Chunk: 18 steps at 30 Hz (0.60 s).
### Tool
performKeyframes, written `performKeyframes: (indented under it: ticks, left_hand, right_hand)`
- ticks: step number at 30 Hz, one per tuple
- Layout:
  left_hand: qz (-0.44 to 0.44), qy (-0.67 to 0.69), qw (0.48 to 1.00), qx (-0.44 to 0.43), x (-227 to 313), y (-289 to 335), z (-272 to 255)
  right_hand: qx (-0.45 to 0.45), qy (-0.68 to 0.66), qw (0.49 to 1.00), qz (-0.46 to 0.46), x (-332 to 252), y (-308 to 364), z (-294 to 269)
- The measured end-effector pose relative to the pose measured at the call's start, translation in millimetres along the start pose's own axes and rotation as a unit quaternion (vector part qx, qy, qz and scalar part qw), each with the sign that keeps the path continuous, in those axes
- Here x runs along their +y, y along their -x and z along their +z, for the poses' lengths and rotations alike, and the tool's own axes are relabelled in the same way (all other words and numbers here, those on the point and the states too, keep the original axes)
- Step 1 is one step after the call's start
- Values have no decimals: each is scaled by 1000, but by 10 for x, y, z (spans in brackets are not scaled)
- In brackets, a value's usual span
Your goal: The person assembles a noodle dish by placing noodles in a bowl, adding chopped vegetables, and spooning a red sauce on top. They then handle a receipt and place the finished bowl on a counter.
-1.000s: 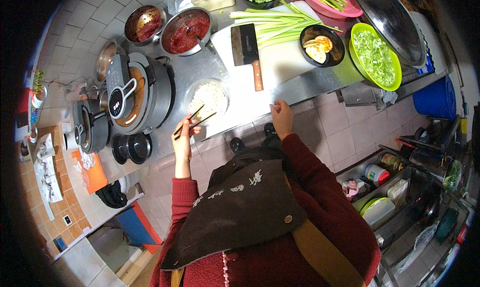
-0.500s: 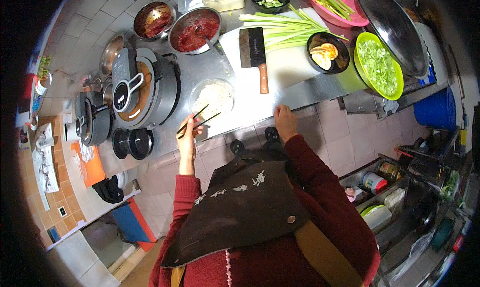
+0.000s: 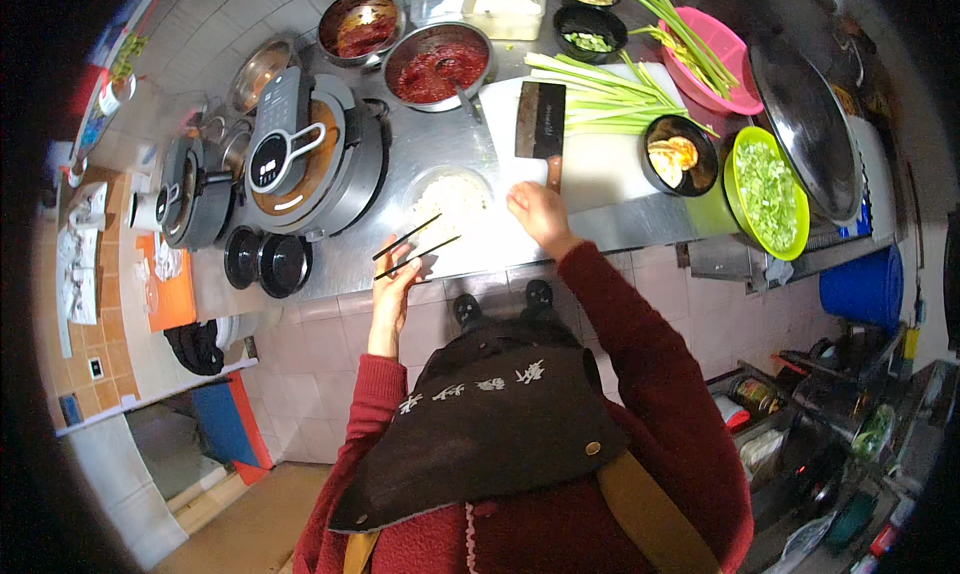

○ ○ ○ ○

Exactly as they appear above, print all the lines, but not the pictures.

Chunk: 18 steps at 30 Hz (0.60 s).
### Tool
performKeyframes, written `performKeyframes: (indented under it: ticks, left_hand, right_hand)`
- ticks: step number at 30 Hz, one per tuple
- Layout:
  left_hand: qz (-0.44 to 0.44), qy (-0.67 to 0.69), qw (0.48 to 1.00), qx (-0.44 to 0.43), x (-227 to 313), y (-289 to 335), z (-272 to 255)
  right_hand: qx (-0.45 to 0.45), qy (-0.68 to 0.66), qw (0.49 to 1.00), qz (-0.46 to 0.46), x (-332 to 252), y (-308 to 364), z (-294 to 269)
- The measured end-effector pose relative to the pose measured at the call's start, translation in millimetres along the start pose's own axes and rotation as a unit quaternion (vector part qx, qy, qz and scalar part qw), each with the sign that keeps the path continuous, in those axes
- Here x runs along their +y, y along their -x and z along their +z, for the poses' lengths and rotations alike, and the tool's own axes are relabelled in the same way (all other words and numbers here, those on the point and the states too, keep the original axes)
- Step 1 is one step after the call's start
- Values have no decimals: each is scaled by 1000, but by 10 for x, y, z (spans in brackets are not scaled)
- In brackets, a value's usual span
Your goal: The person assembles a noodle dish by placing noodles in a bowl, adding chopped vegetables, and spooning a red sauce on top. They then handle a receipt and place the finished bowl on a counter.
-1.000s: 
-0.500s: 
+0.000s: 

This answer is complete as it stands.